Nos vies valent plus que leurs profits

L’Équateur à l’arrêt après la hausse du prix du diesel

« Si la campagne ne produit pas, la ville ne mange pas. »

Ce petit pays d’Amérique du sud rencontre un mouvement social depuis deux semaines, avec l’annonce de l’augmentation du prix du diesel. Le gouvernement droitier de Daniel Noboa tente d’étouffer la colère par une violente répression, qui a déjà fait au moins un mort. Mais la convergence avec les syndicats et les étudiants pourrait faire basculer le rapport de force.

Depuis lundi 22 septembre, l’Équateur connaît une mobilisation d’ampleur partie des montagnes du sud, avant de s’emparer de quasiment tout le pays. À l’appel de la Confédération des nationalités indigènes de l’Équateur (Conaie), les populations indigènes mènent un mouvement de grève et de blocages depuis l’annonce de la suppression des subventions sur le diesel – le litre passant de 0,48 à 0,74 dollar (0,41 à 0,64 euro), malgré les riches ressources en pétrole du pays.

La colère s’explique surtout par une pauvreté généralisée des populations paysannes, des services publics dégradés par l’austérité et le récent licenciement de fonctionnaires, ainsi que contre les politiques extractivistes qui menacent les ressources de la population, à commencer par l’eau. L’augmentation du prix du diesel touche directement les paysans indigènes, qui l’utilisent pour alimenter les machines agricoles. Le gouvernement cherche à acheter les paysans en leur proposant le double du salaire moyen pour les dissuader de participer au mouvement. S’il est difficile d’établir une évaluation chiffrée de la mobilisation, les nombreux blocages de route perturbent largement l’économie, qui repose essentiellement sur l’exportation de bananes, de lait, de cacao et de minerais.

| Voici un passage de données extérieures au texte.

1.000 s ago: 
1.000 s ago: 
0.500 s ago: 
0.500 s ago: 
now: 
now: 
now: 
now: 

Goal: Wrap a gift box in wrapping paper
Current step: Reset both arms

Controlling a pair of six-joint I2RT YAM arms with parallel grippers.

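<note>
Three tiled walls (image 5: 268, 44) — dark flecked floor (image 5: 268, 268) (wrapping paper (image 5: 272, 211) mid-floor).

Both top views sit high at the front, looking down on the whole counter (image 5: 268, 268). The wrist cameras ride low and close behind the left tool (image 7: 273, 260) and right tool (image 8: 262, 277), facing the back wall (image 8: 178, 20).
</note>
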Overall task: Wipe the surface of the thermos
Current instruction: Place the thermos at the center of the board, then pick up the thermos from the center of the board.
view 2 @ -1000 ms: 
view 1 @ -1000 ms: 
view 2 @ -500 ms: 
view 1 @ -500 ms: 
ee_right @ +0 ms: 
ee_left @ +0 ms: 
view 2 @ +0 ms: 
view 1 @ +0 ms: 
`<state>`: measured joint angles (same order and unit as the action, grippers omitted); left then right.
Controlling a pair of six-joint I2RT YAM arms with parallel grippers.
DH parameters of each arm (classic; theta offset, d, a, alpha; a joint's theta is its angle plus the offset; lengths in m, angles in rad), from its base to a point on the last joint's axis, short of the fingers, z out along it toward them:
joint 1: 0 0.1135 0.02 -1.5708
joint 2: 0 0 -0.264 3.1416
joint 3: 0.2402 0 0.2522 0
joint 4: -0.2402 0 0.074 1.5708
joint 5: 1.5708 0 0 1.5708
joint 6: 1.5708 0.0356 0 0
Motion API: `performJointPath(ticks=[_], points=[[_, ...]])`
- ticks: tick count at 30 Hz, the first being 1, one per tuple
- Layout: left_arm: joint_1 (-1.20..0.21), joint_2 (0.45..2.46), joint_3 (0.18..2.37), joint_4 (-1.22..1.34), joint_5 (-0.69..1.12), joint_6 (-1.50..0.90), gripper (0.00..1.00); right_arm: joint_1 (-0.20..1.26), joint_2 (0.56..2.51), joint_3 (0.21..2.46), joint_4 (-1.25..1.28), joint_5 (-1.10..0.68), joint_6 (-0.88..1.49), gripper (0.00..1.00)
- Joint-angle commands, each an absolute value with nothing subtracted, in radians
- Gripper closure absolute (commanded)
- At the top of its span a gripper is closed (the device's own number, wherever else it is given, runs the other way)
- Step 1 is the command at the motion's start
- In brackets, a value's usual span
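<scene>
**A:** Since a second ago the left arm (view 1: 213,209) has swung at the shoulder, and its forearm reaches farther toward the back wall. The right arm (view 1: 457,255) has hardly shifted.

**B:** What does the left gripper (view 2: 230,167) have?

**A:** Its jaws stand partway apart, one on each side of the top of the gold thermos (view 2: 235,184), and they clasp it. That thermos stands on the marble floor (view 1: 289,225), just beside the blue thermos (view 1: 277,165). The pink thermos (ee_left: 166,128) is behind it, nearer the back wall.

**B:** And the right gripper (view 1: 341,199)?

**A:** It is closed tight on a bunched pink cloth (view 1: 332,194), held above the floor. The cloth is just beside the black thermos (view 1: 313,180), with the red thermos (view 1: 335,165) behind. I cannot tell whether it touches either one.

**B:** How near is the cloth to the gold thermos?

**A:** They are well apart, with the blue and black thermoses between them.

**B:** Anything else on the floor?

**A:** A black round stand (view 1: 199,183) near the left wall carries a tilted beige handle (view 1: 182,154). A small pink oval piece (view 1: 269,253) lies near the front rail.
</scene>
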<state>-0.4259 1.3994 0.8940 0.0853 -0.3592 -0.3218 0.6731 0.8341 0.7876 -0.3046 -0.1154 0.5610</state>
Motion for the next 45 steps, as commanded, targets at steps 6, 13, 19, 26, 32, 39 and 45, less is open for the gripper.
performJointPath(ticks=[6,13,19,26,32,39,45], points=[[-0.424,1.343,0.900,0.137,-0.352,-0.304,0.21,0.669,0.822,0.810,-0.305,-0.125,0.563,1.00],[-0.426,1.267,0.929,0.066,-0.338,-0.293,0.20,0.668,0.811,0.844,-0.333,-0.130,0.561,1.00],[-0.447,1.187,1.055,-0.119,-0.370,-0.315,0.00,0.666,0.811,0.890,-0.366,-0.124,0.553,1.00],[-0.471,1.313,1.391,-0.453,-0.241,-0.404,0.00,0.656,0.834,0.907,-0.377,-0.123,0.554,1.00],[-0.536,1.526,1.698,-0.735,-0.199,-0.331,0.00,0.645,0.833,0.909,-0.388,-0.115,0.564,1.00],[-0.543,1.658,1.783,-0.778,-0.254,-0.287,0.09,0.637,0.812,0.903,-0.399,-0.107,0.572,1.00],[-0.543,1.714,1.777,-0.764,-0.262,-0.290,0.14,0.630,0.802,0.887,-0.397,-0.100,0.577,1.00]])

Répression et « lutte contre le narcotrafic »

Le gouvernement très droitier de Daniel Noboa (une des plus grandes fortunes d’Équateur, grâce à l’export), réélu en avril 2025, réprime très violemment le mouvement social : état d’urgence, couvre-feu, coupures d’électricité et d’Internet. Surtout, la police a déjà enfermé plus de 100 manifestants et fait au moins deux morts, dont Efraín Fuérez, assassiné par trois balles dans le dos sous les yeux des manifestants. Sa mort a provoqué un profond émoi dans le pays. Juste après, des manifestants prenaient en otage 17 militaires pendant quelques jours, probablement pour se venger. Le gouvernement joue sur une population équatorienne très polarisée, en assimilant les indigènes à des terroristes.

En parallèle, le président mène un bras de fer contre la Cour constitutionnelle. Sous prétexte de lutter contre le narcotrafic, il cherche à renforcer l’arsenal répressif par référendum, en même temps qu’il voudrait faire voter l’autorisation de l’installation d’une base militaire américaine, pour protéger l’exploitation des mines. Né à Miami et donc citoyen des États-Unis, Daniel Noboa est le parfait pantin de l’impérialisme américain, ménageant en permanence ses intérêts et défendant sans condition la politique génocidaire d’Israël.

Le pouvoir équatorien redoute que la colère ne fasse tache d’huile, et les autorités locales ont annoncé lundi 6 octobre le déploiement d’un dispositif policier pour protéger la capitale. En route pour Quito, les paysans veulent bloquer le cœur administratif et économique du pays dans les prochains jours. Historiquement très politisés et régulièrement mobilisés, les étudiants restent plus en retrait depuis le Covid. Mais le mouvement Gen Z, bouillonnant à travers le monde, pourrait leur donner des envies de convergence. Des organisations politiques comme l’Union nationale des étudiants, le Front uni des travailleurs, le Front populaire, et surtout des syndicats forts comme ceux du transport appellent à la grève dans ce mouvement, qui tient depuis déjà plus de deux semaines, et qui dépasse largement la seule revendication sur le diesel. Si cette intention est suivie d’effets, elle pourrait fragiliser d’autant plus Noboa dans les prochains jours.